Investitionen und viel Überzeugungsarbeit
Die wichtigste Überzeugungsarbeit ist jetzt abgeschlossen, sagt Vorstandsmitglied Stefan Müller, und vergleicht das Onlineniveau der Mitgliederschaft mit einer Tanzschule, in der die Teilnehmer den Anfängerkurs bestanden haben und jetzt für den Fortgeschrittenenstatus üben.Das klingt immer noch nach einer Entdeckungsreise denn Big Business. 130.000 Produkte sind aktuell online verfügbar, damit lässt sich nicht viel anstellen im Netz. Kein Wunder, dass die entsprechenden Absatz- und Umsatzzahlen geheim bleiben. Wenn Müller aber sagt, dass "wir damit noch nicht zufrieden sind", ist das schon eine deutliche Zustandsbeschreibung.
Altes Geflecht vs neue Zeiten
Doch ob Verbundgruppen jemals zufrieden sein werden mit dem Onlinegeschäft, ist die große Frage. Denn dieses Geflecht aus hunderten Mitgliedern und die moderne digitale Einkaufswelt sind fast unüberbrückbare Gegensätze. Ein filialisiertes Handelsunternehmen kann ruckzuck einen zentralen Webshop mit einheitlichen Preisen anbieten, die Gewinne fließen in den großen Gemeinschaftstopf - das verbietet sich für Expert, Euronics und all die anderen. Hier sollen zuerst die Händler Gewinne machen.
Im günstigen Fall ist die Ware immerhin sofort online lieferbar - aber bei nur insgesamt 130.000 Produkten kann man damit nicht rechnen.
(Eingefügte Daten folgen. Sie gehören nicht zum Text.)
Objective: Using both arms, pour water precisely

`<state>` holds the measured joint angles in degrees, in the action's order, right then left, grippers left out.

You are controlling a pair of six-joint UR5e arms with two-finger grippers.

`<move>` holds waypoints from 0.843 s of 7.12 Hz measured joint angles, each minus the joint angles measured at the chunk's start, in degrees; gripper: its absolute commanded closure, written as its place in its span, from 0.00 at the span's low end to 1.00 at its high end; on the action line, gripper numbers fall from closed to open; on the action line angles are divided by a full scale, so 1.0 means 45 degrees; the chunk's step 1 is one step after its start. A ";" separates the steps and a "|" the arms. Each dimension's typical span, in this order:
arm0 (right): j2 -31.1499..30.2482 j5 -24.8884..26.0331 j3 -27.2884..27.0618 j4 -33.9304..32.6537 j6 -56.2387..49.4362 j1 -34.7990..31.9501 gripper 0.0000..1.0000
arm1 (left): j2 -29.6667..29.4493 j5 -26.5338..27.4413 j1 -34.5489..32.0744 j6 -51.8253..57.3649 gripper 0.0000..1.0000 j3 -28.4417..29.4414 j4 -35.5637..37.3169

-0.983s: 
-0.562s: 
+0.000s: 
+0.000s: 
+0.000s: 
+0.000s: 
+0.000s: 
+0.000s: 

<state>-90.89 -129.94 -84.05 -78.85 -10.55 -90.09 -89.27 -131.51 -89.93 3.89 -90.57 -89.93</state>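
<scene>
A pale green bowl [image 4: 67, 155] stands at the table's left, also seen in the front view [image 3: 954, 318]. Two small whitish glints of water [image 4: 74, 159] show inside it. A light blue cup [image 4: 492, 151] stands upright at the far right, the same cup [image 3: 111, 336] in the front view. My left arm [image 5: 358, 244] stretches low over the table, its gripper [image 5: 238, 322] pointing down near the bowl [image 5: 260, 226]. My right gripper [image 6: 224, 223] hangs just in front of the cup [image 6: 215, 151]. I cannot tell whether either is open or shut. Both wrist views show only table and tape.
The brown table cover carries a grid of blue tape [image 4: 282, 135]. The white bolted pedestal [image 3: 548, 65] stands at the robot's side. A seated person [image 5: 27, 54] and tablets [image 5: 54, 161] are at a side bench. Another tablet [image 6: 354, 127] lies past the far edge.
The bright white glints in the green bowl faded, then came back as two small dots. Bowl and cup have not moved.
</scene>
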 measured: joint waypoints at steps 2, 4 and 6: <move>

Bald soll alles dezentral sein. Und damit einfacher für den Kunden.
Künftig soll es 230 dezentrale Onlineshops von Expert geben - die eben immer für eine Filiale vor Ort stehen. Der Unterschied zu jetzt: Der Kunde wird automatisch einem Laden zugeordnet, basierend auf seinem Interneteinwahlstandort.Weil Expert nicht in Ballungsräumen präsent ist, sieht Müller mit diesem System Vorteile für sein Onlinegeschäft. "Wir sind schneller als das Internet", sagt er und meint damit, dass es für die Kunden hier komfortabler ist, das Produkt bei einem Händler in seiner Nähe zu bestellen und dort gleich abzuholen, bestenfalls am selben Tag. Die Logik: Kurze Wege, schneller Zugang zur Ware.
Und was ist mit der Retoure?
Trotzdem soll auch der Mainstream-Onlinekauf problemlos möglich sein. Aussuchen, bestellen, liefern lassen. Der Absender ist dann entweder ein Händler, das Expert-Zentrallager oder ein Hersteller. Spannend wird es allerdings, wenn jemand seine Ware bei einem anderen Händler retournieren will, als er bestellt hat. Weil für ihn Expert halt Expert ist. "Das soll möglich sein", sagt Müller, wirkt jedoch als wisse er, dass dafür bei seinen Mitgliedern noch viel Überzeugungsarbeit notwendig ist.Der Internet-Tanzkurs bei Expert ist eben noch lange nicht beendet. Eins, zwei, Wiegeschritt.